Several doctors failed to pinpoint the source of her pain, and neither medications nor Botox injections helped. Later that year, Alison visited Radiation Oncologist Seong Cho, MD, and SBL Medical Oncologist Abdur Shakir, MD, who diagnosed her with tongue cancer.

Having undergone chemotherapy and radiation treatments for breast cancer in 2019, Alison knew what to expect from the treatments. Her treatment for tongue cancer only lasted two months and at the end—one year after the ordeal started—Alison was cancer-free. Yet, she was still in pain. Biopsies a couple months later showed she was still cancer-free. 

Alison was referred for oxygen therapy at the SBL Advanced Wound Center to treat the open wound on her tongue. This is what Alison refers to as “the final chapter” of her journey with tongue cancer.

Alison was impressed by the staff. “Everybody was very professional and compassionate,” Alison said. “Some of the staff were from Oakland, Kansas and Teutopolis, and we became a small family during my treatments.”

Alison underwent 29 sessions of hyperbaric oxygen therapy, during which the body is exposed to 100 percent oxygen at higher than typical pressures. The increased oxygen helps the wound heal correctly, and, at times, at a faster rate. Each session was a pleasant experience for Alison. “The staff members were right there with me the entire time,” Alison explained. “They never left me.”

She is grateful for Advanced Wound Center staff Robert Biggs, MD, Nicole Heltsley, APRN, and Debra Wendt, RN, who oversaw her care. After only a few weeks, Alison was able to open her mouth more and even speak. Recalling the progress she made brings back emotional memories. “After four weeks, Debra asked me what my pain level was, and I told her I didn’t have any pain,” Alison explained. “I had been in pain for so long, and I felt such relief!”

Alison finished treatment at the SBL Advanced Wound Center in September 2023. Her wound was completely healed, and Alison was pain-free. Shortly thereafter, the feeding tube was removed, too. “I am so grateful to have my health back,” Alison said. “For so long, I couldn’t speak, and it was difficult to communicate. I was never alone though, because I had my friends and family to help me, and I have my faith in Jesus.”

Although the cancer and pain are gone, Alison still has some residual side effects. Her speech articulation has not yet returned to its previous state, and foods she used to love now taste different.
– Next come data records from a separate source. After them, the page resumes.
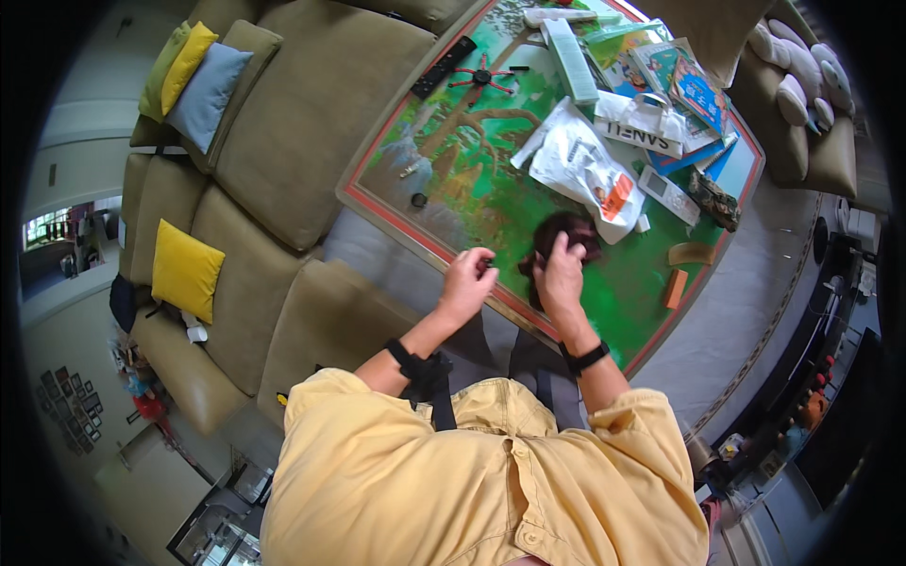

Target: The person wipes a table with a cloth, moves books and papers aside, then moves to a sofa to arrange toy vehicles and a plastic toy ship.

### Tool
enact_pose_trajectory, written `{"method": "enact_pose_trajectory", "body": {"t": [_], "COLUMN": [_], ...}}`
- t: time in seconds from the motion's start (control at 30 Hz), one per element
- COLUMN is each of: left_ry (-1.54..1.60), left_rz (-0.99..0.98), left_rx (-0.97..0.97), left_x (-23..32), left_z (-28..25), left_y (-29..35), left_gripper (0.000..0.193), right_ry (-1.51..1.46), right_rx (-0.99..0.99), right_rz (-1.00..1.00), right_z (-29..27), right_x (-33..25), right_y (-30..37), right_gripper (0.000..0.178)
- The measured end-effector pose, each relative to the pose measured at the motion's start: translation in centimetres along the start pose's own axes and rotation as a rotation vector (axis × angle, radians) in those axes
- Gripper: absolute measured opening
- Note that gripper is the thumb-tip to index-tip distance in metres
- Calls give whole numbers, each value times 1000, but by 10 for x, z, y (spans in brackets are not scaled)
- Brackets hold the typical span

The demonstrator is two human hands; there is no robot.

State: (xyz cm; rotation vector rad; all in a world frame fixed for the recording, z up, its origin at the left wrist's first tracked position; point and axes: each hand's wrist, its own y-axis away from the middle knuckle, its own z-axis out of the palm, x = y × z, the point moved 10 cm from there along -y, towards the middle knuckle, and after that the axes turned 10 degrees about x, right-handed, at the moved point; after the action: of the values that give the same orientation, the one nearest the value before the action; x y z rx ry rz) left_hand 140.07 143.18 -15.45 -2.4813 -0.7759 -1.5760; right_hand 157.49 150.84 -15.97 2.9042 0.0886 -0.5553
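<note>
My left hand (461, 288) is over the near edge of the table, its fingers closed on a small dark piece (485, 267) too small to make out. My right hand (562, 280) rests on a dark maroon, soft-looking thing (559, 232), blurred and partly covered by the fingers, which seem to grip it. This maroon thing lies on the green picture-topped table (618, 311), close to a white plastic bag (571, 160). A small black round piece (419, 200) sits on the table farther left.
At the table's far left are a black remote control (436, 75) and a red-armed, spider-like frame (482, 76). Books (700, 94), a white handset (670, 196), a camouflage pouch (714, 200) and an orange block (676, 289) lie right. A brown sofa (321, 90) stands left.
</note>
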Motion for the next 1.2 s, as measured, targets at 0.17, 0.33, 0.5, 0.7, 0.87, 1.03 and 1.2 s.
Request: {"method": "enact_pose_trajectory", "body": {"t": [0.17,0.33,0.5,0.7,0.87,1.03,1.2], "left_ry": [304,513,91,-732,-656,-463,-403], "left_rz": [-282,-523,-440,-15,106,-44,93], "left_rx": [71,12,116,220,3,-43,-11], "left_x": [-59,-60,-60,-40,-50,-71,-48], "left_z": [-71,-83,-101,-104,-84,-105,-124], "left_y": [-37,-76,-104,-119,-131,-157,-187], "left_gripper": [17,10,19,53,33,17,22], "right_ry": [34,49,34,208,188,54,-13], "right_rx": [-36,-9,73,220,224,129,105], "right_rz": [-301,-580,-257,408,356,102,-80], "right_z": [38,46,-20,-83,-46,-3,41], "right_x": [-112,-141,4,195,161,-6,-116], "right_y": [-23,33,53,96,114,74,0], "right_gripper": [49,41,55,60,65,61,57]}}
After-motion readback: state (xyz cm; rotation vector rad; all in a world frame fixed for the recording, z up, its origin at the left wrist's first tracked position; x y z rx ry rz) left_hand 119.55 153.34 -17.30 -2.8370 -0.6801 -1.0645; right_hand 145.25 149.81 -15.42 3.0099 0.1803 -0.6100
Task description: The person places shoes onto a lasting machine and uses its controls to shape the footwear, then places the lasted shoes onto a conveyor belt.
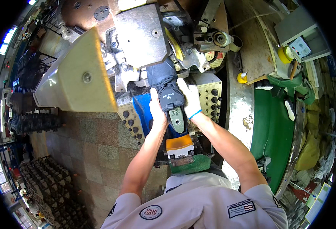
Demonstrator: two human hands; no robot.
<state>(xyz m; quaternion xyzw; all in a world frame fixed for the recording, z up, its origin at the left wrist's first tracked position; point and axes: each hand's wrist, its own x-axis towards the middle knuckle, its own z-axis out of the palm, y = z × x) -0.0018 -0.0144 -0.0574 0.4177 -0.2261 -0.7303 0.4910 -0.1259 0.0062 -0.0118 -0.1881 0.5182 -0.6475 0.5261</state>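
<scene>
A dark lace-up shoe upper (pixel 168 91) is stretched over a grey-green last (pixel 176 120), whose heel end points toward me. My left hand (pixel 159 108), in a white glove, presses along the shoe's left side. On the other side my right hand (pixel 190 98), gloved too and with a blue band at the wrist, clasps it. Both hands grip the shoe between them. Its toe end reaches under the metal plate (pixel 141 36) of a machine, so the tip is hidden. Below the last is an orange pad (pixel 179 142).
Knobbed control panels (pixel 207 91) flank the shoe. A large cream-coloured shade (pixel 76 78) juts out at the left. To the right runs a green conveyor belt (pixel 269 129) beside a metal ledge (pixel 238 114). Loaded racks (pixel 47 185) stand on the tiled floor at the left.
</scene>
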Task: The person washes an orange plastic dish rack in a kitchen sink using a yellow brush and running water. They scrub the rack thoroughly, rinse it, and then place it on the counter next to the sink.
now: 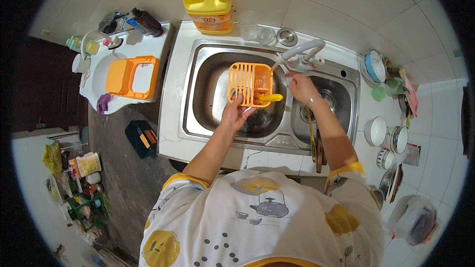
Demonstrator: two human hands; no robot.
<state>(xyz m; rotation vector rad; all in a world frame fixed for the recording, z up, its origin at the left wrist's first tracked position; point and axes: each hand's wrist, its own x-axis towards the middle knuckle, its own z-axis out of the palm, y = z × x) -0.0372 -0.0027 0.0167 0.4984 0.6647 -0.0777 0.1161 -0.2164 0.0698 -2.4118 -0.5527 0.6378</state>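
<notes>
1. Orange caddy (252,84) is held above the large basin (207,76), left of the faucet (301,48); a yellow handle (271,98) sticks out past its side.
2. Left hand (235,114): fingers grasp the caddy's near edge, probably so any drips land in the basin.
3. Right hand (303,89): just on the faucet's near side, perhaps for easy reach; I cannot tell whether its bent fingers grip anything.

Home-style kitchen: dbl s/s sink (210,84) w/ faucet (298,49), pump jug (200,5) on c'top (170,123), bowls (377,131).
</notes>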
Both are things she can deal with.

Alison is grateful to the SBL Advanced Wound Center staff for its care. She is also thankful for Drs. Cho and Shakir, as well as Nurse Navigator Jane Weaver, RN, and Palliative Care Specialist Michelle DelRossi, RN, CHPN, who helped her during treatment at the SBL Regional Cancer Center. Alison is appreciative of the SBL speech therapy staff who helped her following her completion of oxygen therapy.

“I knew I was in awesome hands in every department at Sarah Bush Lincoln,” Alison said. “We are so lucky to have them. Everyone treated me like I was special. They had so many other patients to care for, but I felt like I was the only one.”